British Army officer (1838–1920)

Major-General Sir Alexander Bruce Tulloch, (2 September 1838 – 26 May 1920) was a British Army officer who served as military commandant for the Colony of Victoria, a war correspondent and an author.

==Military career==
Tulloch was born in Edinburgh, the son of Lieutenant-Colonel Tulloch. He was educated at Royal Military College, Sandhurst, and entered the army as an ensign in the 1st Foot, in May 1855. He became lieutenant of that regiment in 1857; captain 96th Regiment of Foot in 1864; captain 69th (South Lincolnshire) Regiment of Foot in 1866; brevet major in 1877; major Welsh Regiment in 1881; brevet lieutenant colonel in 1882; lieutenant colonel Welsh Regiment in 1883; colonel in the army in 1886, and was placed on half-pay in 1888. He was appointed Commandant of the Victorian Military Forces with the local rank of major general, on 20 September 1889.

In 1890, Tulloch founded the Royal United Services Institute (RUSI) of Victoria, a security and defense think tank. He based it on the RUSI in London, of which he was a member.

In 1892, he presided over the commission appointed by the New South Wales Government to inquire into the military condition of that colony.

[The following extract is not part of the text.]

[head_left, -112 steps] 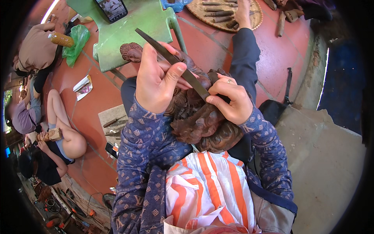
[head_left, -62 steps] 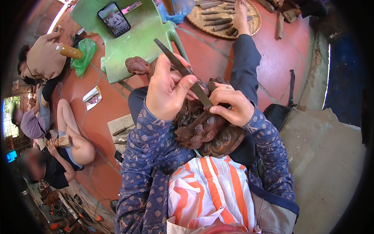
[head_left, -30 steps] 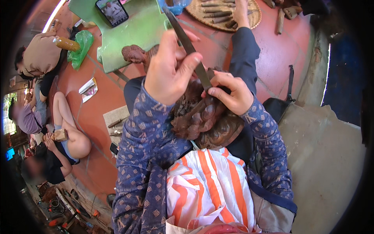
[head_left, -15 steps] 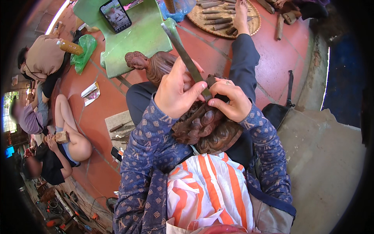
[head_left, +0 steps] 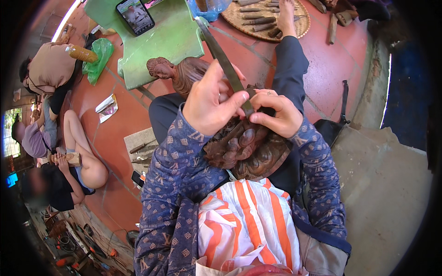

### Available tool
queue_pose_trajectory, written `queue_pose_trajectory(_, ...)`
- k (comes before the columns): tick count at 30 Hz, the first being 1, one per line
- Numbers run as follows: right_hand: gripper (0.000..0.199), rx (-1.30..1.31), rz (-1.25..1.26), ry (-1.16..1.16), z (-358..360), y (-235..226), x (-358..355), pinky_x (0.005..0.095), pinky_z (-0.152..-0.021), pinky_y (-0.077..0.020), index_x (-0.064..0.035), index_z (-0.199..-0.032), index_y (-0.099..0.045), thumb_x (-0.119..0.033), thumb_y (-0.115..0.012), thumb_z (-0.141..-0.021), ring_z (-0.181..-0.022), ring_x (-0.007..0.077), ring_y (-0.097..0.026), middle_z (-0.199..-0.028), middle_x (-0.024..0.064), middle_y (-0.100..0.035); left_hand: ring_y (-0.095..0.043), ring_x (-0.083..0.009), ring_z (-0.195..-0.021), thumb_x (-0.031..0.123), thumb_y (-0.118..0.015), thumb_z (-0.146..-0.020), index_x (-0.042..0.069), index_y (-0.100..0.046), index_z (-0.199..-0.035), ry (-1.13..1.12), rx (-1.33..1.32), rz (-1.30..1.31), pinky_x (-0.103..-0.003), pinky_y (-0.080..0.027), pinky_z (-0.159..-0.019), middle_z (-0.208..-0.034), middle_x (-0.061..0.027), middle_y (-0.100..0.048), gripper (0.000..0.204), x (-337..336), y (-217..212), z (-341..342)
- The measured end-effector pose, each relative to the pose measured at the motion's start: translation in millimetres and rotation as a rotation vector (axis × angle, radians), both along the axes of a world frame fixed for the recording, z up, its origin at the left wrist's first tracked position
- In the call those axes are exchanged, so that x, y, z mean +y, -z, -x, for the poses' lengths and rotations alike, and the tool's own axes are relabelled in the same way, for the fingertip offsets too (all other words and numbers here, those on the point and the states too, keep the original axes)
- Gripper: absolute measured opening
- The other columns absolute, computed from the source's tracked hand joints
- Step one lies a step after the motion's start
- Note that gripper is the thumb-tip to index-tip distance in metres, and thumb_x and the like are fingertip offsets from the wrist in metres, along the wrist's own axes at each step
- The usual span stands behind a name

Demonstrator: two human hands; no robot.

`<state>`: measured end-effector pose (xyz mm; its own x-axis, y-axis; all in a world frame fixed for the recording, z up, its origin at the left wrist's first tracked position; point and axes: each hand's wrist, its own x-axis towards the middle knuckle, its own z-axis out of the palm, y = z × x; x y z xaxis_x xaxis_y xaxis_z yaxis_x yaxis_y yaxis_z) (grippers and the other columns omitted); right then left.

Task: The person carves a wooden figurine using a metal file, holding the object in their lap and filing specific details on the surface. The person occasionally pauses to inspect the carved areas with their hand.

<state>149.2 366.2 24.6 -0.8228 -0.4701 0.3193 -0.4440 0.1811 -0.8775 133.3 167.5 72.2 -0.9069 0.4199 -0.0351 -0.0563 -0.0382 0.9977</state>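
Observation:
A dark brown carved wooden statue [head_left: 189, 76] lies across my lap, its curly-haired head toward the far left. Its carved base [head_left: 246, 158], with rounded, petal-like forms, sits between my legs below my hands. My left hand [head_left: 216, 99] is closed around a long flat metal blade [head_left: 223, 60] that slants from the far left down to the carving. My right hand [head_left: 278, 112] pinches the blade's lower end between thumb and fingers, close against the wood. My fingers hide the exact spot where the tip meets the carving.
A green plastic chair [head_left: 156, 53] holds a phone [head_left: 135, 16]. A round woven tray [head_left: 251, 30] of carving tools lies by my bare foot [head_left: 286, 18]. More tools rest on a pale mat [head_left: 140, 138] at left. Several people sit further left; one holds a wooden block [head_left: 72, 159].
Both hands and the blade's lower end have shifted slightly to the right along the carving. The grip stays the same. A seated person at left has moved their head and hands a little.

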Motion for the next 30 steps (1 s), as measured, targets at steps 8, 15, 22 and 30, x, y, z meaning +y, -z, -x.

He was appointed a Knight Commander of the Order of the Bath in the 1902 Coronation Honours list published on 26 June 1902, and invested as such by King Edward VII at Buckingham Palace on 24 October 1902. Due to economic conditions in the 1890s, Tulloch chose to resign as commandant to make way for a less costly commandant. He left Melbourne in 1894.

From July 1918 until his death, Tulloch was the colonel of the Welsh Regiment.

Tulloch was a Times war correspondent in Manchuria in 1904 and wrote several books including Forty Years' Service, The Highland Rising of the '45, A Soldier's Sailoring, and Possible Battlefields in the next European War.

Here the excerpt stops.